Identify the energy changes involved in generating Hydroelectric
The water normally comes from behind the dam built across a river valley. The water high up behind the dam acts as a store of potential energy. This transferred into kinetic energy as the water passes down through the inside of the dam. The moving water directly drives turbines blades which in turn drive electrical generators.
Identify the energy changes involved in generating wave
Wave machines directly use the kinetic energy in the movement of water as it rises and falls. This method has potential but is still being developed.
Identify the energy changes involved in generating tidal
Large amounts of water moved in and out each day because of the tides. A tidal barrage is built over the river to make direct use of the kinetic energy in the moving water. The barrage contains turbines which are driven by the water rushing through turning the generator.

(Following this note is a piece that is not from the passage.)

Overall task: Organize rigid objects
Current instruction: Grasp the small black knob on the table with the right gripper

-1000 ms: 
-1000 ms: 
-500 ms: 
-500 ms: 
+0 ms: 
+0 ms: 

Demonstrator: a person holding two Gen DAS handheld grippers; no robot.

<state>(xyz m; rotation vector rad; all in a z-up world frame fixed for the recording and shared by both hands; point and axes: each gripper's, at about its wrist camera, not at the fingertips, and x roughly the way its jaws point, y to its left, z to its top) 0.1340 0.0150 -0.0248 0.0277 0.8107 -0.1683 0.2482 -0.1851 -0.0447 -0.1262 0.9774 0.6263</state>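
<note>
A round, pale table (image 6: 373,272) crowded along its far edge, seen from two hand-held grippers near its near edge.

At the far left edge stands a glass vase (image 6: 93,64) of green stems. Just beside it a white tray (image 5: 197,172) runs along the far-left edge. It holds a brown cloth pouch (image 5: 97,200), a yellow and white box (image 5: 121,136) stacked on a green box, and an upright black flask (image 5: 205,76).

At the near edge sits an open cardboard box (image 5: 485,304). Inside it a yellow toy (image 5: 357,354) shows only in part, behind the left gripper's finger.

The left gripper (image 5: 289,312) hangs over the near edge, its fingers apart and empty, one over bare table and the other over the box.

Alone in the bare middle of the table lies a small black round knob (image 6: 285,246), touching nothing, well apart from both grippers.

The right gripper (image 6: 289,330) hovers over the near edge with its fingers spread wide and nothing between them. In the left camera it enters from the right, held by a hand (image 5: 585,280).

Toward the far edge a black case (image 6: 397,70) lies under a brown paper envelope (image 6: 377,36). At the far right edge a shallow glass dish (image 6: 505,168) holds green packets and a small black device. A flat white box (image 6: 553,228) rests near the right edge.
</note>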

Identify the energy changes involved in generating Solar PV
Light energy from the sun is converted into electrical energy in the photovoltaic cell contained within the panel. The PV cels produce DC which can be converted to AC by an inverter if it is to be connected to the grid.
Identify the energy changes involved in generating Biomass
Biomass is plant matter used either to generate electricity ( combustion same way as fossil fuel)or to produce heat (direct combustion).
What is the national grid
The national grid distributes electricity across the country. It connects power stations to homes, workplaces and public buildings all around the country
What’s the purpose of a step up transformer
Increases the voltage from 22,000 volts to 275000 or 400,000 volts. This reduces energy losses when the power is transmitted through the grid.

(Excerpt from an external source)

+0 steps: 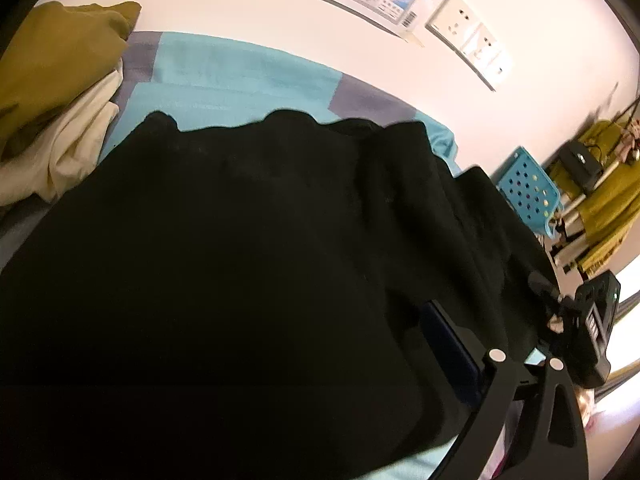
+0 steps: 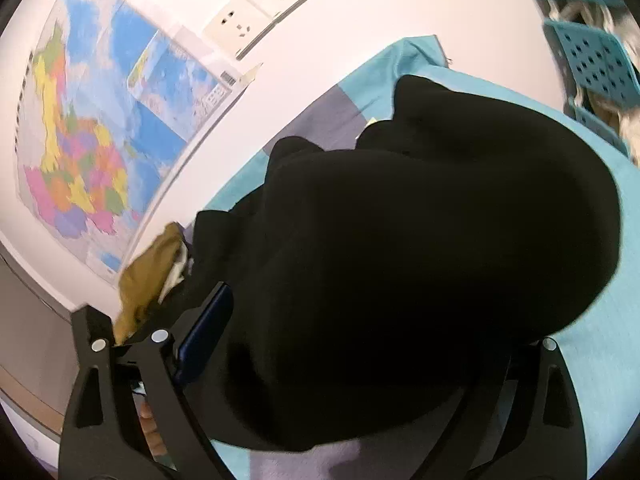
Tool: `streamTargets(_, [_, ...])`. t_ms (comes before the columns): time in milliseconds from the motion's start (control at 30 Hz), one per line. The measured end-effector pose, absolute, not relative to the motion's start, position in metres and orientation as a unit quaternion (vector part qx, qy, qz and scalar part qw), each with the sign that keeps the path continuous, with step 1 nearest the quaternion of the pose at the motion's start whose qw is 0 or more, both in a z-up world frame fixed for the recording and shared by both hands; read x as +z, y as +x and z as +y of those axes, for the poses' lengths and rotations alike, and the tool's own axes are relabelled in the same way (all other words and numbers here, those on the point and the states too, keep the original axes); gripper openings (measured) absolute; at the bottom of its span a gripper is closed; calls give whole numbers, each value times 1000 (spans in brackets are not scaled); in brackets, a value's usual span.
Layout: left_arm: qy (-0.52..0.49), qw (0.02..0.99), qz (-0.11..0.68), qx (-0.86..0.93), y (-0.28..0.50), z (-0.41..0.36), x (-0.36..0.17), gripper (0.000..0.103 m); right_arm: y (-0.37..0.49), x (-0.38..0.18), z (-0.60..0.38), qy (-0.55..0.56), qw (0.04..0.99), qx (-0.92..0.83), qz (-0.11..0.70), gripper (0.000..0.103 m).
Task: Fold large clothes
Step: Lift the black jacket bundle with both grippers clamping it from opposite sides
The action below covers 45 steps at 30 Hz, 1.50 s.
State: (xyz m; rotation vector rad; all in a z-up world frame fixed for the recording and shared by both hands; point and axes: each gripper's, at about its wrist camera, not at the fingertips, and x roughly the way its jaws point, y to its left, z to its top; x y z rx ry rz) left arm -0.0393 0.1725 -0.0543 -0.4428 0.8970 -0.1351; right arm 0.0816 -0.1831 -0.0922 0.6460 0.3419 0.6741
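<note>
Both claws stand wide. From the right wrist view, the right claw (image 2: 360, 344) has its blue-padded left finger (image 2: 204, 336) beside the near left edge of the black garment (image 2: 420, 220), and its right finger shows only at its base past the cloth's near right side; the cloth bulges up between them, and whether any pad presses on it cannot be told. In the left wrist view, the left claw (image 1: 240, 360) shows one blue-padded finger (image 1: 452, 352) lying against the black garment (image 1: 220, 260) at the near right; its other finger is out of sight, with the dark cloth filling the near part of the picture.

That black garment lies spread over a bed with a teal and grey sheet (image 1: 240, 68), its far edge rumpled. At the far left of the bed sits a heap of olive cloth (image 1: 60, 60) with a cream cloth (image 1: 76, 148) under it. A white wall rises behind the bed, carrying a coloured map (image 2: 88, 128) and a row of wall sockets (image 2: 260, 4). To the right, teal perforated baskets (image 2: 596, 60) stand near the bed's corner.
</note>
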Motion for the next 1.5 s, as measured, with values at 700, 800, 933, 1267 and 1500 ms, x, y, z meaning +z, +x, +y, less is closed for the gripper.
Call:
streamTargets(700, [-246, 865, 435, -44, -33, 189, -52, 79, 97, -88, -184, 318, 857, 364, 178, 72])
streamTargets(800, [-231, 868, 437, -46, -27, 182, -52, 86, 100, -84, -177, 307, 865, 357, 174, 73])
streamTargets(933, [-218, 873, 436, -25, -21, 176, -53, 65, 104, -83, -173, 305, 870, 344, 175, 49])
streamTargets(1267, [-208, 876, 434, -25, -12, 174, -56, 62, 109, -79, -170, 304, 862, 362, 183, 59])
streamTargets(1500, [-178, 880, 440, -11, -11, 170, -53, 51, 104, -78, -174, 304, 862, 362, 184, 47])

What’s the purpose of a step down transformer
Decreases the voltage to 33,000 volts for industry, 11,000 volts for towns, villages and 230 volts for use in homes, schools shops and businesses.
What is the smart grid
An electricity supply network that uses digital communications technology to detect and react to local changes in usage.
What are the economic benefits of the smart grid
VALUE TO CUSTOMERS: Reduced requirement for expensive ‘peak fossil fuel power stations’ as this energy can be imported from more cost effective renewable energy production in member states;
EXPORTING ENERGY: France – 75% of energy from nuclear – exporting 2 billion Euro per year – Huge revenue created via this market;
Some 40% of Europe’s wind energy passes over Ireland and GB, if 29% of this practical offshore renewable resource could be harnessed by 2050 the electricity equivalent of 1 billion barrels of oil could be generated annually – making the UK a net electricity exporter, generating around 145,000 jobs and £62 billion of annual revenues for the UK.
TIME DIFFERENCES: Different regions will hit peak demand at different times, due to the time differences.
Eastern EU members such as Bulgaria and Romania are 2 hours ahead of western EU members such as the UK, Ireland and Portugal.
Thus, peak demands in Eastern regions can be supplemented by over production in Western nations, and the converse when Western nations reach their peak times.
What are the environmental benefits of the smart grid
CO2 EMISSIONS: As the grid becomes more interconnected, increased utilisation of renewables in a more effective manner will result in less use of fossil fuels, eradicating the harmful gasses given off.
POTENTIAL DISASTER:
Reduced reliance on fossil fuels, and extraction and transport of fossil fuels, due to the integration of renewable production onto the grid.
This in the future leads to less oil required for cars (now electric cars, charged by the renewable energies on the super grid), so less oil to transport and obviously less chance of oil spills and the huge costs, environmental concerns with such issues. The oil spill in the Gulf of Mexico in recent years highlights the issues that are involved
What is CHP
Combined Heat and Power
What is another name for CHP
Cogeneration
What’s the purpose of cogeneration
It can reduce carbon emissions and energy costs. A typical power system has an efficiency of about 40-50%. Cogeneration systems that combined heat and power can be up to 80% efficient.